- DESCRIPTION OF THE TASK -
Your answer must be a single number: how many lines of the data include "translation".

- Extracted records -
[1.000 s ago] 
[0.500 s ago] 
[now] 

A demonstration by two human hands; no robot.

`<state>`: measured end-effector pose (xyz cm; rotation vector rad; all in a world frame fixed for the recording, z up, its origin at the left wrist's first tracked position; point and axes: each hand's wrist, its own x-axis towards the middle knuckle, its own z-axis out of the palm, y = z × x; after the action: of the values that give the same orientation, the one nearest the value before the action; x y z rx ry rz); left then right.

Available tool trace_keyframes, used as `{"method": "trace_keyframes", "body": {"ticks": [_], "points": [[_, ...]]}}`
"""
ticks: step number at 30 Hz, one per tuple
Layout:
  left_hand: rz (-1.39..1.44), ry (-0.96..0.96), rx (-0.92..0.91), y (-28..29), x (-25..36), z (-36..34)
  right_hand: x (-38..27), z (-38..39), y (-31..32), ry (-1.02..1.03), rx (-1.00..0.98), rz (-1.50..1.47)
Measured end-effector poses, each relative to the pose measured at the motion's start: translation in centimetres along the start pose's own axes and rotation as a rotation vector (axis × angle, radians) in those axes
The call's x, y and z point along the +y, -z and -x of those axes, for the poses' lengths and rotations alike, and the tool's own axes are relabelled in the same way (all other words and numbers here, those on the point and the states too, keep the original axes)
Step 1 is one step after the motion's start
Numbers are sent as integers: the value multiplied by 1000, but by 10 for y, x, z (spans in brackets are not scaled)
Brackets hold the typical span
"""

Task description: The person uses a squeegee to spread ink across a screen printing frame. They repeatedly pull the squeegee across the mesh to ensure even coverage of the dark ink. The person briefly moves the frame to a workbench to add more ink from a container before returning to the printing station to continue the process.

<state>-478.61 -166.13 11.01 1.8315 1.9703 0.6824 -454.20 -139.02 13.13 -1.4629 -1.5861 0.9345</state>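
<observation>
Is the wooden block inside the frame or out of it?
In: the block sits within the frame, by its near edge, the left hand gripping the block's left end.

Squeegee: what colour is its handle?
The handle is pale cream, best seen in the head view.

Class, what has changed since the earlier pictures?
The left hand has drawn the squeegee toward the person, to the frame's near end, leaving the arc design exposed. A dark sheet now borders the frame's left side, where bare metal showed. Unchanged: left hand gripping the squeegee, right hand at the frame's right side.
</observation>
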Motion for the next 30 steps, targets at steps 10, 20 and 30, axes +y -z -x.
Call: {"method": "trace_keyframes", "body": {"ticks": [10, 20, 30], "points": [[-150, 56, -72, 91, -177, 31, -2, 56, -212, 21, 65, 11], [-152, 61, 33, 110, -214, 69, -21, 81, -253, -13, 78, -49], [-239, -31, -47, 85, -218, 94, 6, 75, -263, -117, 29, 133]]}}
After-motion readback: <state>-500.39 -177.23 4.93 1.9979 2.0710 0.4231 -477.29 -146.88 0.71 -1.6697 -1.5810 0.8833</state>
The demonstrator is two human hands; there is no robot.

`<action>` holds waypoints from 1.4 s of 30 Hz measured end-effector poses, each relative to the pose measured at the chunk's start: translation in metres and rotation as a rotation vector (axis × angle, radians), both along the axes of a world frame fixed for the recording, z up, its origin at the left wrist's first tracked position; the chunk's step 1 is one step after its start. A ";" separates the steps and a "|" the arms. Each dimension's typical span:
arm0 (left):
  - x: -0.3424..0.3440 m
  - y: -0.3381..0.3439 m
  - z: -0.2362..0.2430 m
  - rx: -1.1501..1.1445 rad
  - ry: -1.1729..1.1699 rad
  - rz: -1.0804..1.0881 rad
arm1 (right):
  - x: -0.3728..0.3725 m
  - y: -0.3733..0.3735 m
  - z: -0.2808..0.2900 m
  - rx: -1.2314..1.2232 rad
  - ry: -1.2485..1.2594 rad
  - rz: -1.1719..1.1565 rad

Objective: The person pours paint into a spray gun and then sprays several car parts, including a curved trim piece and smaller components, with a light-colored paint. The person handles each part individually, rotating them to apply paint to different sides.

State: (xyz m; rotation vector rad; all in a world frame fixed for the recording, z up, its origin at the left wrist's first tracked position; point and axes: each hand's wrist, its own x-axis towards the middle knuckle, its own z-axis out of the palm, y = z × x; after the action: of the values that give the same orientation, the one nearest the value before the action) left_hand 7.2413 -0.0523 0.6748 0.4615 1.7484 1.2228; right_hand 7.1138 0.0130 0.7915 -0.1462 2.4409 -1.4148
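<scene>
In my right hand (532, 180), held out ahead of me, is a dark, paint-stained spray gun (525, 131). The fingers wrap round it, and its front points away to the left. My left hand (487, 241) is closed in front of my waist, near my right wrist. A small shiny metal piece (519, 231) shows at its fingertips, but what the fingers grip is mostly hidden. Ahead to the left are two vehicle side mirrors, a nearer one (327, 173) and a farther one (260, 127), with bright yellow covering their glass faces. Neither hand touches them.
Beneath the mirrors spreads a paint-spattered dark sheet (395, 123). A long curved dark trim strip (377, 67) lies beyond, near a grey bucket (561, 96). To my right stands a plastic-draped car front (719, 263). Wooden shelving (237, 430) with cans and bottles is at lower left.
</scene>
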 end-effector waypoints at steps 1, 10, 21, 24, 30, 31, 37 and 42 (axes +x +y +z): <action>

- OUTPUT OF THE TASK -
2